This position is part of the National Institute of Standards and Technology (NIST) Professional Research Experience Program (PREP). NIST recognizes that its research staff may want to collaborate with researchers at academic institutions on specific projects of mutual interest and, therefore, requires those institutions to be recipients of a PREP award. The PREP program involves staff from a wide range of backgrounds conducting scientific research across various fields. Individuals in this position will perform technical work supporting the collaboration's scientific research.
Research Title: Statistical Analysis and Tool Development for the NIST GenAI Evaluation Program
The work will entail: This position involves statistical analysis and analysis tool development supporting the NIST GenAI evaluation series (https://ai-challenges.nist.gov/genai) within NIST's Information Technology Laboratory. The primary project is a Testing and Evaluation (T&E) framework for generative AI watermarking, where the associate will lead the statistical analysis of evaluation results and develop the statistical engine behind NIST-CARAT (Calibrated Risk Assessment Tool for authentication technologies), an interactive tool enabling policymakers to explore the empirical performance consequences of compliance-threshold choices. This work centers on characterizing the tradeoff between content quality and watermark resilience under routine image handling, using rigorous detection-performance analysis, calibration assessment, uncertainty quantification, and Bayes-risk estimation to produce internationally defensible threshold claims.
Beyond this project, the associate will contribute statistical and analytical support across the wider NIST GenAI evaluation portfolio, which spans the evaluation of generative AI technologies across multiple modalities (text, voice, image, video, and code). This includes experimental design, metric development, analysis of evaluation outputs, and the development of reproducible analysis pipelines and interactive reporting tools. The associate will actively participate in NIST measurement science and contribute to cutting-edge research and evaluation in generative AI.
Candidates must be eligible to obtain a Department of Commerce background check for facility access.
Key responsibilities will include but are not limited to:
Analyzing generative AI evaluation results using detection and classification performance methods (ROC, partial AUC, equal error rate, Brier score) and Bayes-risk characterization
Performing uncertainty quantification and calibration assessment to support defensible threshold and compliance claims
Developing the statistical backend of NIST-CARAT, including the models mapping compliance-threshold choices to expected operational consequences
Designing and implementing reproducible analysis pipelines from raw evaluation outputs through to estimates with calibrated uncertainty
Building interactive analysis and reporting tools (e.g., dashboards, interactive plots) to communicate evaluation results to technical and policy audiences
Processing large evaluation datasets, including work in GPU-accelerated, high-performance computing environments
Exploring data through descriptive statistics and graphical displays
Contributing to internal reports, workshop white papers, and submissions to international standards bodies (e.g., ISO/IEC JTC 1/SC 42 and SC 29)

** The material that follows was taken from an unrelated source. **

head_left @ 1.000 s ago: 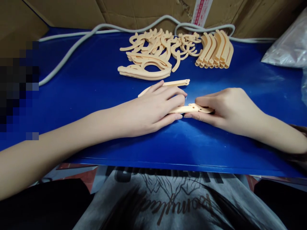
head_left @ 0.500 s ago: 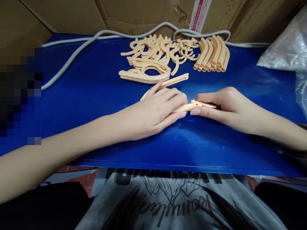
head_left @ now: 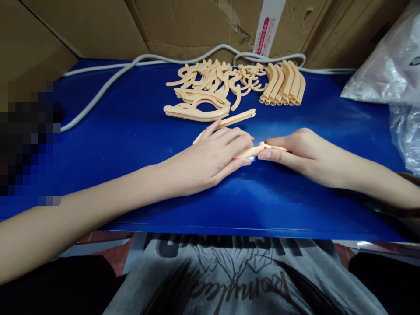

Explaining statistical and metrological concepts to non-statisticians, including policy and standards stakeholders
Qualifications
A Ph.D. in statistics, biostatistics or a closely related quantitative field
Mastery of statistical analysis methods, including experimental design, detection/classification evaluation (ROC, partial AUC, EER, Brier score), calibration, uncertainty quantification, and Bayes-risk characterization
Experience with Bayesian modeling and Monte Carlo / Markov Chain Monte Carlo methods
Proficiency in a statistical computing and scripting language (e.g., R, Python) and in shell scripting, with version-controlled, reproducible analysis workflows
Experience building interactive analysis tools and dashboards (e.g., R Shiny, interactive plotting libraries, Jupyter notebooks)
Familiarity with generative AI tools, including large language models, and with AI test and evaluation
Experience with high-performance or GPU-accelerated computing environments, and with containerization and workflow tooling (e.g., Docker, Argo Workflows) in a data-analysis context
Strong communication skills in speaking, writing, and graphical display, including the ability to explain statistical concepts to non-statisticians
The university is an Equal Employment Opportunity employer that does not unlawfully discriminate in any of its programs or activities on the basis of race, color, religion, sex, national origin, age, disability, veteran status, sexual orientation, gender identity or expression, or on any other basis prohibited by applicable law.